The album has a mix of the 2 to 4 minute pop or psychedelic pop songs which takes few risks, interdispersed with what the out-of-London club and hall managers too often disliked because the longer tunes were almost impossible to dance to. For example there is an extended version of Brian Hooper and co.s 'Hope For Happiness', kicking off with Wyatt giving out a vocal drone, but a minute or so later, Ratledges' Lowery smashes in - with Ayer's bass - so that Wyatt's voice is drown out by startlingly innovative keyboard solo. The imbalance of the mix favours Ratledges' organ, but this is what I want, it is superb. It most certainly reminds me that when this site has polls about keyboard players, any omission of Ratledge should instantly invalidate the poll - what you smacks you in the ears here is that in 1967 Ratledge is so ahead of Emerson or Wright, and he ain't playing in the blues-jazz style of Brian Auger, Graham Bond or Georgie Fame (to name a few). His technique is excellent, the rock improv is innovative (sorry I have to keep using that word - or literally 'progressive'), and the use of sonic distortion to achieve effects from a pre- synth keyboard was then frightenly new. The CD is worth its price for these insights to what really was happening almost night by night in the progressive underground scene in the UK.

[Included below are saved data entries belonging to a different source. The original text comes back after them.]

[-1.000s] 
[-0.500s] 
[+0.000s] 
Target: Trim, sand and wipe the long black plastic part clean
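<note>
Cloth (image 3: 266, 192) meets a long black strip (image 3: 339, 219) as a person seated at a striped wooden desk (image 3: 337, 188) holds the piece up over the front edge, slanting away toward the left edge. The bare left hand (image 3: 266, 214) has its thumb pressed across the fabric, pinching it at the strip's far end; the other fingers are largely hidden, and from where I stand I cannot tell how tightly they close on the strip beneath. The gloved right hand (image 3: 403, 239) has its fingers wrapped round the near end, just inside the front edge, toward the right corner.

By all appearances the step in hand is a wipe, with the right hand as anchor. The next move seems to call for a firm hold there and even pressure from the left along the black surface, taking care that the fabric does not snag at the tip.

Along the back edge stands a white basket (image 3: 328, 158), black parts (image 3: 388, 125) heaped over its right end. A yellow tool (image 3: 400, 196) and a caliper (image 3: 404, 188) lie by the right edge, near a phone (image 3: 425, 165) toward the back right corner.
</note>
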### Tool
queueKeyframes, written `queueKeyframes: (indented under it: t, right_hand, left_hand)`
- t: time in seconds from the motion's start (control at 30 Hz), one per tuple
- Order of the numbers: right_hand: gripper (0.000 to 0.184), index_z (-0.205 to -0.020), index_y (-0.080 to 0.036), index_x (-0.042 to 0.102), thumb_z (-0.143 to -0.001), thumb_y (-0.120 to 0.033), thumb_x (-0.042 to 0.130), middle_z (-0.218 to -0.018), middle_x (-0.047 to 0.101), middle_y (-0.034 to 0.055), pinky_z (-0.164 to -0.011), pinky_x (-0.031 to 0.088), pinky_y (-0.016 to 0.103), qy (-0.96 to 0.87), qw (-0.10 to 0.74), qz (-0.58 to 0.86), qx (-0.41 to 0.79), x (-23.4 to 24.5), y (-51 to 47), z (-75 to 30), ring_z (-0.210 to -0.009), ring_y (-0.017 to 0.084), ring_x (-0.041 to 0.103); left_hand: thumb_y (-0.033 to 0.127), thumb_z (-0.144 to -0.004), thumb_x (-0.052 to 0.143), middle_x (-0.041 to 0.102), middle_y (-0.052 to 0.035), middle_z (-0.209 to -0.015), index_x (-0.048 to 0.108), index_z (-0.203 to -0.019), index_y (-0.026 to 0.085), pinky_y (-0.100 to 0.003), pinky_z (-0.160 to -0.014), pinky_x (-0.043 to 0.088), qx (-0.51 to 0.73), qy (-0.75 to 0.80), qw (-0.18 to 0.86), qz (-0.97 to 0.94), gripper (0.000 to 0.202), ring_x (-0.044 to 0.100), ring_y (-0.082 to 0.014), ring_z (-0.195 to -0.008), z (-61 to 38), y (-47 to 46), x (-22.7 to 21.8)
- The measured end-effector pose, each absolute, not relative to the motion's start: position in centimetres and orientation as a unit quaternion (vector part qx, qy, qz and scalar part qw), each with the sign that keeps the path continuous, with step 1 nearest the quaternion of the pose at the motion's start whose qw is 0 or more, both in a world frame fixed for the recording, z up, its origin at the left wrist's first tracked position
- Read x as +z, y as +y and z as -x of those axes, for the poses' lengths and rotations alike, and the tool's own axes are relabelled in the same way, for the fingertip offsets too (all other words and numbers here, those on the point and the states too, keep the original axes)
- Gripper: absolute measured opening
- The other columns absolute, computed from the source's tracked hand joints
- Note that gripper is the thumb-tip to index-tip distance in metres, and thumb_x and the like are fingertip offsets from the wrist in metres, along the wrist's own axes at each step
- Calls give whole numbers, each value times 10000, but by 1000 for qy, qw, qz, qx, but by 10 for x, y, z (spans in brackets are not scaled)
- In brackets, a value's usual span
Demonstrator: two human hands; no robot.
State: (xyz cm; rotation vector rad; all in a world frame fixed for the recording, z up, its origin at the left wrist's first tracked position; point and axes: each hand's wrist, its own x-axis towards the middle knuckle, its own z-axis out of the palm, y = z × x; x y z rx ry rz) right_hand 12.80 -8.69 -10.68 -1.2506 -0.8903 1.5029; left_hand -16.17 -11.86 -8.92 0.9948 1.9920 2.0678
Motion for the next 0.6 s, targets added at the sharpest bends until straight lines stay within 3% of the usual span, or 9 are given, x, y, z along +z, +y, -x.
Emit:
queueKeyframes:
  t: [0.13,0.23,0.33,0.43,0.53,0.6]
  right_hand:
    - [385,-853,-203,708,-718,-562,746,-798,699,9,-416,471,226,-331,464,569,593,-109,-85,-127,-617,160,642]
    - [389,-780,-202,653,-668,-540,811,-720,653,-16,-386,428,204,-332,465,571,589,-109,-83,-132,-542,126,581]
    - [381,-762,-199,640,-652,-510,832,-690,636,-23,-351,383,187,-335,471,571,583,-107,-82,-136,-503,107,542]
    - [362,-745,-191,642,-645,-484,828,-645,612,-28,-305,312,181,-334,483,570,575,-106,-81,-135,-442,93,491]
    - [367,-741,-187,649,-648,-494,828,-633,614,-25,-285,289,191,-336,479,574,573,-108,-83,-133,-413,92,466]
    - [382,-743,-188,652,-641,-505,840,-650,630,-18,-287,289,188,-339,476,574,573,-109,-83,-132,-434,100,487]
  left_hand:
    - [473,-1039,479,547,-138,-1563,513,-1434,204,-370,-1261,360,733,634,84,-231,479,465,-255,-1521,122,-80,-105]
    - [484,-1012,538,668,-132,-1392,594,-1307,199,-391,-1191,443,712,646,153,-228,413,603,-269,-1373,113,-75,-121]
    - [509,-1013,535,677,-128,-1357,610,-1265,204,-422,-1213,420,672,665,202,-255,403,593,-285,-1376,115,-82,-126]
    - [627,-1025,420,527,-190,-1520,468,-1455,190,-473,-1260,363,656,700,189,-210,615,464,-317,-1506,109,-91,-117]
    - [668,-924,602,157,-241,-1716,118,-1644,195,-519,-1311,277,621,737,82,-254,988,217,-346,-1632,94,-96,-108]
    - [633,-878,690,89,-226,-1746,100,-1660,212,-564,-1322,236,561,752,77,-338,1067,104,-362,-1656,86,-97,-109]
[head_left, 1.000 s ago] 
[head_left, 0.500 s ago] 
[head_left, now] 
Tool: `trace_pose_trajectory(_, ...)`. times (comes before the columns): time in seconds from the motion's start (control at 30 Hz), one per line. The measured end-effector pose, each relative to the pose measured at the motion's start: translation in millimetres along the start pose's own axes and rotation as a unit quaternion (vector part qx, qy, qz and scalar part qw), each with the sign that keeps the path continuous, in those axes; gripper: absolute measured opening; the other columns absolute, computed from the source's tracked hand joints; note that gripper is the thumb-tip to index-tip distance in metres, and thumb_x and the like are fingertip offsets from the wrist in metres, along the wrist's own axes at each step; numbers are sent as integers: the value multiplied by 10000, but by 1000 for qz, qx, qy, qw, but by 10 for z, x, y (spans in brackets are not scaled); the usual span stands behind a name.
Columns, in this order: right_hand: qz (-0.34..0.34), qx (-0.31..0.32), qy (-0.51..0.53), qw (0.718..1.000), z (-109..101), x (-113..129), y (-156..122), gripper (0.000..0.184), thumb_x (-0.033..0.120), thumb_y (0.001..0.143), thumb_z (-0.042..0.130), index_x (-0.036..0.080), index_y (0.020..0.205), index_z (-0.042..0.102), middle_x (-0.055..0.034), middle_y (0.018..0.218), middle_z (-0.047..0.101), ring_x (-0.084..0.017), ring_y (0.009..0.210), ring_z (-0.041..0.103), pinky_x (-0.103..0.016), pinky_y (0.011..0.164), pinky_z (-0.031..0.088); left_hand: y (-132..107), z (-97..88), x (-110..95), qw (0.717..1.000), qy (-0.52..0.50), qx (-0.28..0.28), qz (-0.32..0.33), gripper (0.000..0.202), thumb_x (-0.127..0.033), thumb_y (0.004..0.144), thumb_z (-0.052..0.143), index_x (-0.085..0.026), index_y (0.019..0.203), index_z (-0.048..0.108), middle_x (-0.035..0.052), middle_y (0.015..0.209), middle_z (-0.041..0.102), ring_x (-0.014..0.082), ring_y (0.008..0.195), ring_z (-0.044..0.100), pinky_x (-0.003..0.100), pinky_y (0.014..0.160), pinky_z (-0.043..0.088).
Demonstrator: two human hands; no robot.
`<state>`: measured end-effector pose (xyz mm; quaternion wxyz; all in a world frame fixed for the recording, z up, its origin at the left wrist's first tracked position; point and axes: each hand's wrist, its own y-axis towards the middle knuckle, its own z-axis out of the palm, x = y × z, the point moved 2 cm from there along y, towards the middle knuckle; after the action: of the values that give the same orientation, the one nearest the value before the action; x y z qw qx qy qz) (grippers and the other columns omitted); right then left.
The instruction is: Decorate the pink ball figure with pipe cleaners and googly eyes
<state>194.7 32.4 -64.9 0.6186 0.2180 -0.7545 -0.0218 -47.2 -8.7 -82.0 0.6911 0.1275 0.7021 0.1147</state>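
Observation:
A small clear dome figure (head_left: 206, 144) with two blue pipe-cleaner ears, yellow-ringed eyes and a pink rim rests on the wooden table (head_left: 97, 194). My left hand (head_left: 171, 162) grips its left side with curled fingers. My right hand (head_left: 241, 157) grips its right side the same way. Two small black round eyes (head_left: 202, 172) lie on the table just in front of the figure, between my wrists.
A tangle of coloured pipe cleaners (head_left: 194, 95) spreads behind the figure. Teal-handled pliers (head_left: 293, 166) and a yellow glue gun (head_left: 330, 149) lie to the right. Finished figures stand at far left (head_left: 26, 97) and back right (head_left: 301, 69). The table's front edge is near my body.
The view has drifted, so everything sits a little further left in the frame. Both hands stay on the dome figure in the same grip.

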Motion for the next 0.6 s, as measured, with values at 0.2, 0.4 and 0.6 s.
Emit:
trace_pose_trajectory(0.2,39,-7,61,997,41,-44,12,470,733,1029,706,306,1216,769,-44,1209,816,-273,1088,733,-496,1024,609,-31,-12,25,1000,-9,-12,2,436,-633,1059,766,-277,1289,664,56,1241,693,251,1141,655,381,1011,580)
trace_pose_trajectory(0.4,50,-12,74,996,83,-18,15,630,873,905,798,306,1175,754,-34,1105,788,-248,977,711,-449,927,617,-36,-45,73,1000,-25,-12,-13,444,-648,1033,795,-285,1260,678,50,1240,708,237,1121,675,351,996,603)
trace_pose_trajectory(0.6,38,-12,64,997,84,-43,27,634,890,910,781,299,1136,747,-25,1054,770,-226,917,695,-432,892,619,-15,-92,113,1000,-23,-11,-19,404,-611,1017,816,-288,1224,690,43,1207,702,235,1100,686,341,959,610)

As Jon Newey (current editor of Jazzwise), reminds in a second set of liner notes: what you hear on this CD, is remarkably like being in the acoustically unfriendly cellar of the Middle Earth Club, front row, watching the Soft Machine trio energetically sweat out this new progressive music for the punters. I'm reminded so much of that wall of sound, painfully loud in many other clubs and halls at the time for many other 60's bands - and loving it.

Alas probably not an album for all, but Machine freaks and rock historians ought to be queuing up for it.